# Work request:
Somewhere below are a line with "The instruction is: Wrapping" and a later line with "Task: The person". Output exactly those lines and all lines between them.

# Data section:
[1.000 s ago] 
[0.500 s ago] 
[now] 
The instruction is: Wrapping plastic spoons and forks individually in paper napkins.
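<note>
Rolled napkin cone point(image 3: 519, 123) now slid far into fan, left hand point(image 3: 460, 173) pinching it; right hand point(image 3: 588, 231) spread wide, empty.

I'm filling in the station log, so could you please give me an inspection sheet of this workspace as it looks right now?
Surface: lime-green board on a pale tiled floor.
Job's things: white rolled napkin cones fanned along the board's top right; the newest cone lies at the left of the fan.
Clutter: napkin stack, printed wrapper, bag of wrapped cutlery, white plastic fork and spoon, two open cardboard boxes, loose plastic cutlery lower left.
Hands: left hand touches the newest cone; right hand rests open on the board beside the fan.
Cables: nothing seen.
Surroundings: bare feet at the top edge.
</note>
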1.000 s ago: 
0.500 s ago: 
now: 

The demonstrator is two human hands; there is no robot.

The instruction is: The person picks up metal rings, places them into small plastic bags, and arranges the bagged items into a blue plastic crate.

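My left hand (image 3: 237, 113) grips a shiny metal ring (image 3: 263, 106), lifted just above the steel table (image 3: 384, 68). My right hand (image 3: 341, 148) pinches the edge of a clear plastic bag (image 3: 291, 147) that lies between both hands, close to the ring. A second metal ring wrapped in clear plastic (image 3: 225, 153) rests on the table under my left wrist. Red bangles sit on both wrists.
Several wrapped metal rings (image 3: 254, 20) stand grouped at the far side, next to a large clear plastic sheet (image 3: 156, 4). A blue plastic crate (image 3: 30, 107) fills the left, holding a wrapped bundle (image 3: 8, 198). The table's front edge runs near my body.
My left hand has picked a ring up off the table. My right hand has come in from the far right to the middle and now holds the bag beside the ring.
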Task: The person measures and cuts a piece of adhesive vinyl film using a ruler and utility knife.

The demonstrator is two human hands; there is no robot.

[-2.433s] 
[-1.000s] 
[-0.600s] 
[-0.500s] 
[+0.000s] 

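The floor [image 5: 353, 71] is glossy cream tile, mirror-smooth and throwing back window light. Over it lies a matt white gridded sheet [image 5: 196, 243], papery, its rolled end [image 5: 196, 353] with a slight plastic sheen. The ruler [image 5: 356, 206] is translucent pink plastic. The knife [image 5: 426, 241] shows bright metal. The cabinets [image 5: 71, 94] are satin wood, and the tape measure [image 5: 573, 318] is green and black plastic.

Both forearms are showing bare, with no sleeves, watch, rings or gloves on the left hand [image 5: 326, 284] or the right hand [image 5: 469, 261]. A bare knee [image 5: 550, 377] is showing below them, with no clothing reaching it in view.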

# Task solution:
The instruction is: Wrapping plastic spoons and forks individually in paper napkins.
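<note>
Rolled napkin cone point(image 3: 519, 123) now slid far into fan, left hand point(image 3: 460, 173) pinching it; right hand point(image 3: 588, 231) spread wide, empty.

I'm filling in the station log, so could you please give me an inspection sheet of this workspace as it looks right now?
Surface: lime-green board on a pale tiled floor.
Job's things: white rolled napkin cones fanned along the board's top right; the newest cone lies at the left of the fan.
Clutter: napkin stack, printed wrapper, bag of wrapped cutlery, white plastic fork and spoon, two open cardboard boxes, loose plastic cutlery lower left.
Hands: left hand touches the newest cone; right hand rests open on the board beside the fan.
Cables: nothing seen.
Surroundings: bare feet at the top edge.
</note>
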1.000 s ago: 
0.500 s ago: 
now: 

The demonstrator is two human hands; there is no robot.

The instruction is: The person picks up metal rings, places them into small plastic bags, and arranges the bagged items into a blue plastic crate.

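My left hand (image 3: 237, 113) grips a shiny metal ring (image 3: 263, 106), lifted just above the steel table (image 3: 384, 68). My right hand (image 3: 341, 148) pinches the edge of a clear plastic bag (image 3: 291, 147) that lies between both hands, close to the ring. A second metal ring wrapped in clear plastic (image 3: 225, 153) rests on the table under my left wrist. Red bangles sit on both wrists.
Several wrapped metal rings (image 3: 254, 20) stand grouped at the far side, next to a large clear plastic sheet (image 3: 156, 4). A blue plastic crate (image 3: 30, 107) fills the left, holding a wrapped bundle (image 3: 8, 198). The table's front edge runs near my body.
My left hand has picked a ring up off the table. My right hand has come in from the far right to the middle and now holds the bag beside the ring.
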Task: The person measures and cuts a piece of adhesive vinyl film using a ruler and utility knife.

The exercise has now been completed.